A Mexican is lynched in Barstow, Texas for shouting “Viva Díaz!” during a celebration of the success of the Revolution.
Ray Harroun wins the first Indianapolis 500, driving a Marmon Wasp (the very one pictured below), winning around $15,000. He drove the 500 miles at an average speed of 74 mph. Harroun’s great innovation, used here for the first time in an automobile, was the rear-view mirror; his was the only car not to have a mechanic passenger to keep a watch on the road behind. There was one fatality, the driver of a car whose front wheels fell off and was thrown 20 feet – no one had invented the seat belt.

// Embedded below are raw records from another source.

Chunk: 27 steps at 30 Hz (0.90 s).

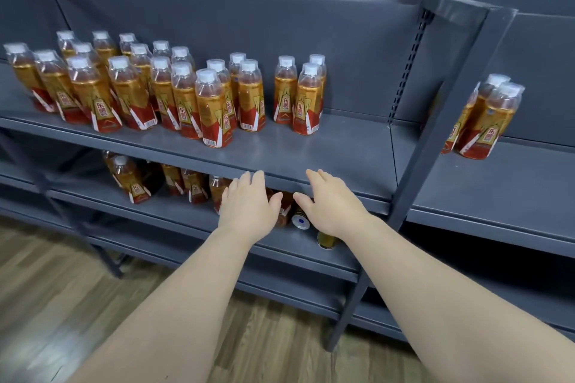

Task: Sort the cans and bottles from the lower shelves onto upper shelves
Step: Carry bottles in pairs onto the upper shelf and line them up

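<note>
Several gold-and-red drink bottles (214,109) with white caps stand on the upper grey shelf (311,152). More of the same bottles (132,179) stand on the lower shelf (174,211) beneath it. My left hand (249,205) and my right hand (333,205) reach side by side toward the lower shelf, fingers straight and spread, holding nothing. Between and partly behind them lie a bottle (284,211), a capped bottle end (301,221) and a golden can (326,239).
A slanted metal upright (435,140) divides this bay from the right bay, where two more bottles (485,121) stand on a shelf (497,196). Lower grey shelves run below. Wooden floor (77,305) lies at the bottom left.
</note>
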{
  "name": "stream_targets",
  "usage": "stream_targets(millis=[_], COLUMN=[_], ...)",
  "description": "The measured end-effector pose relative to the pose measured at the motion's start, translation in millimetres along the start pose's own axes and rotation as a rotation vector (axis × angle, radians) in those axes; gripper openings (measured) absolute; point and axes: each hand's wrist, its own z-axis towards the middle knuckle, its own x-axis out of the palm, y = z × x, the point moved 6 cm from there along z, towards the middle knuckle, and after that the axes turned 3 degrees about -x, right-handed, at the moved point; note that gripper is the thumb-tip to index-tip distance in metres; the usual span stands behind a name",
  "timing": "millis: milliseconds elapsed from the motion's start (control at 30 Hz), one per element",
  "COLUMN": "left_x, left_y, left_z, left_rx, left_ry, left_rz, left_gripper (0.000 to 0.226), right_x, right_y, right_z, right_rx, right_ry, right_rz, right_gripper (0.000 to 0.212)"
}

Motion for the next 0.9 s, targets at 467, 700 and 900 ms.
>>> stream_targets(millis=[467, 700, 900], left_x=[-6.7, 9.7, 20.1], left_y=[-45.0, -62.8, -64.5], left_z=[101.8, 138.6, 180.0], left_rx=[0.042, 0.043, 0.041], left_ry=[-0.010, 0.010, 0.009], left_rz=[0.113, 0.065, -0.056], left_gripper=[0.059, 0.062, 0.063], right_x=[-30.2, -33.8, -29.0], right_y=[-45.5, -69.0, -75.6], right_z=[106.0, 140.2, 173.3], right_rx=[0.008, 0.067, 0.134], right_ry=[-0.049, -0.076, -0.103], right_rz=[-0.002, 0.070, 0.179], right_gripper=[0.063, 0.067, 0.074])
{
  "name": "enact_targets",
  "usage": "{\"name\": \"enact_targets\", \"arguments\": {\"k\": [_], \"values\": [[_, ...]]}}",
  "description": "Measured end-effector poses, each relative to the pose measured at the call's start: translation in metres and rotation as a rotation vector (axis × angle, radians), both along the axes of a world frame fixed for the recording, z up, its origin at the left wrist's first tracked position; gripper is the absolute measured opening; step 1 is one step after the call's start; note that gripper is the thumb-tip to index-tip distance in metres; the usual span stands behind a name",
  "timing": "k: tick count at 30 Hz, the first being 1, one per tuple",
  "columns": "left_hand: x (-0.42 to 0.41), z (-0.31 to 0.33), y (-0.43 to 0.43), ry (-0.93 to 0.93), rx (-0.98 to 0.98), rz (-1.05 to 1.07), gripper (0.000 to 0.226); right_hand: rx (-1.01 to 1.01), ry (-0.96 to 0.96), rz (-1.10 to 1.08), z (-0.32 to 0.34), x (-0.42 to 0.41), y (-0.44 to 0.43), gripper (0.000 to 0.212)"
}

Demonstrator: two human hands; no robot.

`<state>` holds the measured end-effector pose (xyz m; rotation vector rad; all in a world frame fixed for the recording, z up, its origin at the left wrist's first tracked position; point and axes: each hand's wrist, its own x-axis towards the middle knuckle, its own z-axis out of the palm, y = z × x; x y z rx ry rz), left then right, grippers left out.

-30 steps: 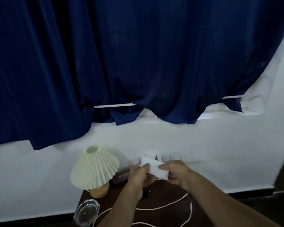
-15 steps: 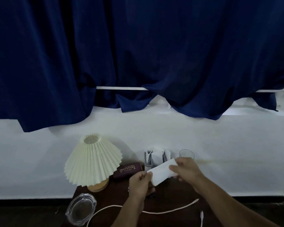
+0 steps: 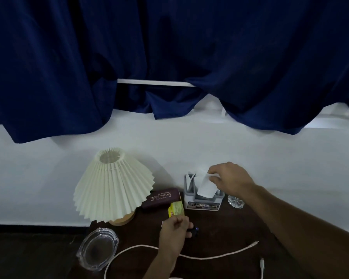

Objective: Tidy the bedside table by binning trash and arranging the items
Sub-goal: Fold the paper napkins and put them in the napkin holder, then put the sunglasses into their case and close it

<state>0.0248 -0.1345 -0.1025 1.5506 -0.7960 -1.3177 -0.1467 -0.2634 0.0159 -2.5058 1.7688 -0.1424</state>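
The right hand [image 3: 228, 178] pinches a white paper [image 3: 205, 187], half-slotted into the grey holder [image 3: 204, 200] at the table's one o'clock. The left hand [image 3: 174, 228] is loosely curled, seemingly empty (hard to tell), below the yellow packet [image 3: 176, 208]. Judged unfinished: cable [image 3: 210, 256] sprawls at six o'clock

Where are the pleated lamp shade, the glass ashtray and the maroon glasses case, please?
pleated lamp shade [image 3: 113, 186]: head view, middle of the pleats.
glass ashtray [image 3: 98, 248]: head view, its bowl.
maroon glasses case [image 3: 161, 197]: head view, printed lid.
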Motion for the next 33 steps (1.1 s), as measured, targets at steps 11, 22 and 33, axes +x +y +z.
{"name": "enact_targets", "arguments": {"k": [11,22,33], "values": [[0.001,-0.012,-0.003,-0.064,-0.011,-0.109,0.010,0.063,0.149,0.072,-0.033,0.013,-0.009,0.026],[0.011,-0.011,0.001,-0.130,-0.043,-0.129,0.011,0.011,0.147,0.065,-0.038,0.005,-0.001,0.038],[0.021,0.044,0.020,-0.390,-0.047,0.008,0.013,-0.120,-0.069,-0.016,0.031,-0.003,0.050,0.029]]}}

It was Memorial Day, which in those days was of course strictly about the Civil War (which I notice the NYT doesn’t initial cap). Compare and contrast: President Taft gave a speech at Arlington arguing that the US should “strain ever nerve... to avoid war in the future.” And just as Americans as individuals have (mostly) “progressed” away from fighting duels over insults to their honor, so nations should “refuse to go to war for an insult” and instead “submit to the arbitrament of a peaceful tribunal”. Teddy Roosevelt, on the other hand, addressing Civil War veterans at Grant’s Tomb: “I took part in a little war which came after your big war. It was all the war there was, and it was not our fault that there wasn’t war enough to go around.” He doesn’t support arbitration, especially over the Monroe Doctrine or Asiatic immigration, and he does support a big navy: “I don’t want to put myself in the position of having to ask strong nations not to hurt us. I want to make all the stronger nations ask us not to hurt them”.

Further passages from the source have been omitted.